• [WHAT YOU WILL DO]: Once the data has been read, restate all of it exactly.

= Beginning of Section =

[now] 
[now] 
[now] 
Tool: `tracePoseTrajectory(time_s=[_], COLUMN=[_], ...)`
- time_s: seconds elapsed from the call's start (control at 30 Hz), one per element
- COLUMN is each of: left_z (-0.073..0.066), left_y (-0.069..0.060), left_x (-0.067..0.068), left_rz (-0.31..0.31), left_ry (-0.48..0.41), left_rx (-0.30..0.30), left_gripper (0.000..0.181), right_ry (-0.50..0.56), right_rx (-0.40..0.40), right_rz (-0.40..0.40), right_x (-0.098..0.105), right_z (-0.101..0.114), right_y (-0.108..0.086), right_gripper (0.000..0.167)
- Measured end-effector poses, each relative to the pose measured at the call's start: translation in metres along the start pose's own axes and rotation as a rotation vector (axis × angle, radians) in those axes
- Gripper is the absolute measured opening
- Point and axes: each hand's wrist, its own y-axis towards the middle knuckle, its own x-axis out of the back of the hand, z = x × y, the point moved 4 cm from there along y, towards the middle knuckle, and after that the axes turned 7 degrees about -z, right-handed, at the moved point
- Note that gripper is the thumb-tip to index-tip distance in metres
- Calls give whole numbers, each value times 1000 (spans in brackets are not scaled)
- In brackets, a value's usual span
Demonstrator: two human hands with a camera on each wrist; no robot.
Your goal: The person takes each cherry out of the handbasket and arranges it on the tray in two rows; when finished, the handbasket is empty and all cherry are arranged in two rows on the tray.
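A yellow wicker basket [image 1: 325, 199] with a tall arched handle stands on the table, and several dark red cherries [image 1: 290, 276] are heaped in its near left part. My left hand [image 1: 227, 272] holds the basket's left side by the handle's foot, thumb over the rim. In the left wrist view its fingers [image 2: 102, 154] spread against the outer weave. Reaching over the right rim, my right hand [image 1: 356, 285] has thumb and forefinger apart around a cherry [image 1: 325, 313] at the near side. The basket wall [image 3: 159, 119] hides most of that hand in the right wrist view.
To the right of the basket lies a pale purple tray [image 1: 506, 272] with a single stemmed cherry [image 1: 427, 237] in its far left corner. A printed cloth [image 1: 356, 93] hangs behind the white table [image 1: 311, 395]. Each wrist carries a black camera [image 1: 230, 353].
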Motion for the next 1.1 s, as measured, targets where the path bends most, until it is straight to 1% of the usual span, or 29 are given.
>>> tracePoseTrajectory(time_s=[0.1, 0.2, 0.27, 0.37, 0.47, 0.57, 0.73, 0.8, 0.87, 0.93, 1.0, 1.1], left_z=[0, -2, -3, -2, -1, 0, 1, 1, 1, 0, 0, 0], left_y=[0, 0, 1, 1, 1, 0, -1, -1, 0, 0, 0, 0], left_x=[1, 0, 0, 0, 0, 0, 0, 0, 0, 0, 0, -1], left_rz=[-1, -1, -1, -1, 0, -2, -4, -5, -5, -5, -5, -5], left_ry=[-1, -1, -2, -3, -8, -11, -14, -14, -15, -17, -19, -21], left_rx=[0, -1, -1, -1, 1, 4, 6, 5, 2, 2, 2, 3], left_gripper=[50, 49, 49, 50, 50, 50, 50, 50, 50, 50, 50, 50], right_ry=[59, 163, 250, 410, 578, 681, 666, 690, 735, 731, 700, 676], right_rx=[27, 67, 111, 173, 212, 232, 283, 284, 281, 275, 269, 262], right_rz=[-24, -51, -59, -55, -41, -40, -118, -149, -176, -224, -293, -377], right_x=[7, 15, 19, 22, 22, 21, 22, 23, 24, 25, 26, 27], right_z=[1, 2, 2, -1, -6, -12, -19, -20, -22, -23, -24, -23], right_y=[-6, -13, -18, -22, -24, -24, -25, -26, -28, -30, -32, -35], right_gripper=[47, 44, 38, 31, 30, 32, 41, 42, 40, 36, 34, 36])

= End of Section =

• [SOLUTION]:
[now] 
[now] 
[now] 
Tool: `tracePoseTrajectory(time_s=[_], COLUMN=[_], ...)`
- time_s: seconds elapsed from the call's start (control at 30 Hz), one per element
- COLUMN is each of: left_z (-0.073..0.066), left_y (-0.069..0.060), left_x (-0.067..0.068), left_rz (-0.31..0.31), left_ry (-0.48..0.41), left_rx (-0.30..0.30), left_gripper (0.000..0.181), right_ry (-0.50..0.56), right_rx (-0.40..0.40), right_rz (-0.40..0.40), right_x (-0.098..0.105), right_z (-0.101..0.114), right_y (-0.108..0.086), right_gripper (0.000..0.167)
- Measured end-effector poses, each relative to the pose measured at the call's start: translation in metres along the start pose's own axes and rotation as a rotation vector (axis × angle, radians) in those axes
- Gripper is the absolute measured opening
- Point and axes: each hand's wrist, its own y-axis towards the middle knuckle, its own x-axis out of the back of the hand, z = x × y, the point moved 4 cm from there along y, towards the middle knuckle, and after that the axes turned 7 degrees about -z, right-handed, at the moved point
- Note that gripper is the thumb-tip to index-tip distance in metres
- Calls give whole numbers, each value times 1000 (spans in brackets are not scaled)
- In brackets, a value's usual span
Demonstrator: two human hands with a camera on each wrist; no robot.
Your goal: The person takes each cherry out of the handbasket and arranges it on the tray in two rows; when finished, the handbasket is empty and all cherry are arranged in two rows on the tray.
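A yellow wicker basket [image 1: 325, 199] with a tall arched handle stands on the table, and several dark red cherries [image 1: 290, 276] are heaped in its near left part. My left hand [image 1: 227, 272] holds the basket's left side by the handle's foot, thumb over the rim. In the left wrist view its fingers [image 2: 102, 154] spread against the outer weave. Reaching over the right rim, my right hand [image 1: 356, 285] has thumb and forefinger apart around a cherry [image 1: 325, 313] at the near side. The basket wall [image 3: 159, 119] hides most of that hand in the right wrist view.
To the right of the basket lies a pale purple tray [image 1: 506, 272] with a single stemmed cherry [image 1: 427, 237] in its far left corner. A printed cloth [image 1: 356, 93] hangs behind the white table [image 1: 311, 395]. Each wrist carries a black camera [image 1: 230, 353].
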Motion for the next 1.1 s, as measured, targets where the path bends most, until it is straight to 1% of the usual span, or 29 are given.
>>> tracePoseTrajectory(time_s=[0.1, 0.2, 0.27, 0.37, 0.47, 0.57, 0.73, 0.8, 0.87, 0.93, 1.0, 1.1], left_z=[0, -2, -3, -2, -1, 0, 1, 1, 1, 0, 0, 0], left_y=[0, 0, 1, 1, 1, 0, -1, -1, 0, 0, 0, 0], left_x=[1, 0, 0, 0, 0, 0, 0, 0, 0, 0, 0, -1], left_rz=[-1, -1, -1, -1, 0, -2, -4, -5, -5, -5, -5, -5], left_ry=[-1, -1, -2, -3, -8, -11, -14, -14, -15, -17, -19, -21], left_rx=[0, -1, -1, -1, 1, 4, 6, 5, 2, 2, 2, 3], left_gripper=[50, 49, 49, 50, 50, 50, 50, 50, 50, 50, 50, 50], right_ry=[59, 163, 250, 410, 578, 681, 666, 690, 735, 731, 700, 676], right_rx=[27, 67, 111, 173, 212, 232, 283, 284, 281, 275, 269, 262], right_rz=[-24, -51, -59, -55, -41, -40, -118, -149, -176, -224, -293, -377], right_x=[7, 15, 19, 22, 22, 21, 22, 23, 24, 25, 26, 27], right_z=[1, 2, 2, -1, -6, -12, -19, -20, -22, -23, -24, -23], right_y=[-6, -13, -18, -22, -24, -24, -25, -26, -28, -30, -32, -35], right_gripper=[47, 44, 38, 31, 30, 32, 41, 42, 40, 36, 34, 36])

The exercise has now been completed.